> **Task goal**
Within the listing below, the lines to output run from the one containing "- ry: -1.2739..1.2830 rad" through the one containing "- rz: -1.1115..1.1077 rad"; copy them exactly and nothing else.

> **Source records**
::::::::

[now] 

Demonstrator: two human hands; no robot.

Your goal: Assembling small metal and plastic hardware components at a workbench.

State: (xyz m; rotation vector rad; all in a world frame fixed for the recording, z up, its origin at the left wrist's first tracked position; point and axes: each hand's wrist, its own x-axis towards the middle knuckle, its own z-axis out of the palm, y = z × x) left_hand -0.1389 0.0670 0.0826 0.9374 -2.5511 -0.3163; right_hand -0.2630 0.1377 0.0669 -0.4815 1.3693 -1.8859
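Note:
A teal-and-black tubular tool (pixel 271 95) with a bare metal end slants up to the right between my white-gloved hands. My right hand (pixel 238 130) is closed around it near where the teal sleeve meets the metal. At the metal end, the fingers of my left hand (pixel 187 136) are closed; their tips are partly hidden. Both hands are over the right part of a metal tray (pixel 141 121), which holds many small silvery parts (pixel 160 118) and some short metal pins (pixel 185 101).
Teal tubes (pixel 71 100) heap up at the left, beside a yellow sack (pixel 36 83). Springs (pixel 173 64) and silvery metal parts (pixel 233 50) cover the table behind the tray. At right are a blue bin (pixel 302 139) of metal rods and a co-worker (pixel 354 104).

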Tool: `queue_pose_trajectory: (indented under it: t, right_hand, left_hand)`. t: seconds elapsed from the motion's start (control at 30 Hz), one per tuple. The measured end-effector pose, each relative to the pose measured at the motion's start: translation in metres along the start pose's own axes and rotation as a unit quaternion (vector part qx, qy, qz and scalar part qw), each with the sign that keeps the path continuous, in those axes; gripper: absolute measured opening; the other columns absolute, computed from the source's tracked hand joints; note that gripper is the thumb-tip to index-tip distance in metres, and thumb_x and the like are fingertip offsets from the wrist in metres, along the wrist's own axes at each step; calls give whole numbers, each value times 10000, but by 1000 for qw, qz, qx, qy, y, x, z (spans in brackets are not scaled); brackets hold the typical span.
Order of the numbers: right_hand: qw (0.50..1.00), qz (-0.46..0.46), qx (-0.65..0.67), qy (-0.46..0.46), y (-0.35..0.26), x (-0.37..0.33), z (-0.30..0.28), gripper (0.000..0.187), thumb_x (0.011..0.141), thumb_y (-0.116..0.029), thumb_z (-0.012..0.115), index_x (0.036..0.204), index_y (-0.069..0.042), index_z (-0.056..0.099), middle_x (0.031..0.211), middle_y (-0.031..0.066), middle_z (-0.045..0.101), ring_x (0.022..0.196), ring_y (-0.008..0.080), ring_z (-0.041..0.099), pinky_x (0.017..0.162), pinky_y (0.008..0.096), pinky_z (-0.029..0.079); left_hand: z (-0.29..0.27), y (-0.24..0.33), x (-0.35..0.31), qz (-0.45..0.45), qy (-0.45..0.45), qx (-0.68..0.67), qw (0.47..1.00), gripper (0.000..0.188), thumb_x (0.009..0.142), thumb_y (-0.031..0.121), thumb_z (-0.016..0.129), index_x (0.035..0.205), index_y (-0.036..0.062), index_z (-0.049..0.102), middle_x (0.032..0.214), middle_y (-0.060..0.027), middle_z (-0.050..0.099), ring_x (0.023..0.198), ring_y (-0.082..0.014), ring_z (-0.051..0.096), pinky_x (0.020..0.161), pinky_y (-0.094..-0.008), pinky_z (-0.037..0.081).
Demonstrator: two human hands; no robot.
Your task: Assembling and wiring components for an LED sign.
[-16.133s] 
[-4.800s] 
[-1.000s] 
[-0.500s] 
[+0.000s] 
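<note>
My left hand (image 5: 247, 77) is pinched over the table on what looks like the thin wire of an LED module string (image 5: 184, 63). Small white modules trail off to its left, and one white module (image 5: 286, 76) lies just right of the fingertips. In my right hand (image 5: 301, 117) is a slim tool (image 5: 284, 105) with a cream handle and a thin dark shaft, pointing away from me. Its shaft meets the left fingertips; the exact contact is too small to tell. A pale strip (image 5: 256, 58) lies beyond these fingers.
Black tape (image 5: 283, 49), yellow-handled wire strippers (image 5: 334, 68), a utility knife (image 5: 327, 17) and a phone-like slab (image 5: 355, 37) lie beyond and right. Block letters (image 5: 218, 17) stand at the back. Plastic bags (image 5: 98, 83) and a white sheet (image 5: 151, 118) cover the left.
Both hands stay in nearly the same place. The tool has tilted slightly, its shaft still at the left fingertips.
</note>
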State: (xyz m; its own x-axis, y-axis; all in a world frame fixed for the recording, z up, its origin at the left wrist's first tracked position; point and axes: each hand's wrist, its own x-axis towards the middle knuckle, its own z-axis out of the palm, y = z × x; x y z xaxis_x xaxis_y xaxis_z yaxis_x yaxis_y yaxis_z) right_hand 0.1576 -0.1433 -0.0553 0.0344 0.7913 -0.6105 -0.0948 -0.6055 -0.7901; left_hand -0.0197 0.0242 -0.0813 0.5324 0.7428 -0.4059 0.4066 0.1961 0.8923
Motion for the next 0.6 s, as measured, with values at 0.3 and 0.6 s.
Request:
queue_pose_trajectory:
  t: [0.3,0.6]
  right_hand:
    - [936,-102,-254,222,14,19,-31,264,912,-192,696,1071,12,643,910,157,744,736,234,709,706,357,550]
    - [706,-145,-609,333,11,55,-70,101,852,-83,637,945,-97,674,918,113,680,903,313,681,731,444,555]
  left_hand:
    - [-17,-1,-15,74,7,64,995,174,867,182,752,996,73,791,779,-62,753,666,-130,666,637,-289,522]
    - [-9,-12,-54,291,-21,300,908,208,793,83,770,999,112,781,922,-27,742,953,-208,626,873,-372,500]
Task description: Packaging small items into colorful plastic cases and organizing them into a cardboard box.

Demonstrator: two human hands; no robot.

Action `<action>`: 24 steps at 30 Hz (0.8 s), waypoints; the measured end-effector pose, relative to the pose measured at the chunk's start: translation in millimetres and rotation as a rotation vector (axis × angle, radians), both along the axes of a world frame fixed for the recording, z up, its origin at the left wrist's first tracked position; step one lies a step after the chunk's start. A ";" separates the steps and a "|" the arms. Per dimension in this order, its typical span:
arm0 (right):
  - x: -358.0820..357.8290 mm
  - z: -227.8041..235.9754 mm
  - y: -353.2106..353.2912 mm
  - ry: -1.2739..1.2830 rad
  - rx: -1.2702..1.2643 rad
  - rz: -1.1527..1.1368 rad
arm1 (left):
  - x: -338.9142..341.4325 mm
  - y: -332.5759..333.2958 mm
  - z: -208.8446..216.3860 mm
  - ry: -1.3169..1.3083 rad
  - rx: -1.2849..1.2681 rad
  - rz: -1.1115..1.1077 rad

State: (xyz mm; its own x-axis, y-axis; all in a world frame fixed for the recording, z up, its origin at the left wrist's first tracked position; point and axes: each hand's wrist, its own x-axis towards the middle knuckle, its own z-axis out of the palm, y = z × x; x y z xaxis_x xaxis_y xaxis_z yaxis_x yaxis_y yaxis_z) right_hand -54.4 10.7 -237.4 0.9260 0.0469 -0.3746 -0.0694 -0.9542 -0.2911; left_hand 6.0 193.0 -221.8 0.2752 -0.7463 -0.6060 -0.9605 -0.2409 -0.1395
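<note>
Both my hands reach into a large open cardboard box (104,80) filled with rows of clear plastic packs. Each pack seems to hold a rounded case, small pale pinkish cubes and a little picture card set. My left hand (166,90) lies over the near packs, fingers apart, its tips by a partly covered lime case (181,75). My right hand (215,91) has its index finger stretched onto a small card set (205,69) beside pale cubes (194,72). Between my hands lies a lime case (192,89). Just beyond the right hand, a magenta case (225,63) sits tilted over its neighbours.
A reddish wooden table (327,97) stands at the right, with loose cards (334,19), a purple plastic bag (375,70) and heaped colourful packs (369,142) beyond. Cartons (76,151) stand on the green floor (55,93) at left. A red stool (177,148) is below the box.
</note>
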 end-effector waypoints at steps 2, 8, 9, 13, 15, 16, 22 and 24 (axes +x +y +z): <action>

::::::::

> **Solution**
  - ry: -1.2739..1.2830 rad
  - rx: -1.2702..1.2643 rad
  - rz: -1.1527..1.1368 rad
arm1 (left):
  - x: -338.9142..341.4325 mm
  - y: -332.5759..333.2958 mm
  - z: -208.8446..216.3860 mm
  - ry: -1.3169..1.3083 rad
  - rx: -1.2849..1.2681 rad
  - rz: -1.1115..1.1077 rad

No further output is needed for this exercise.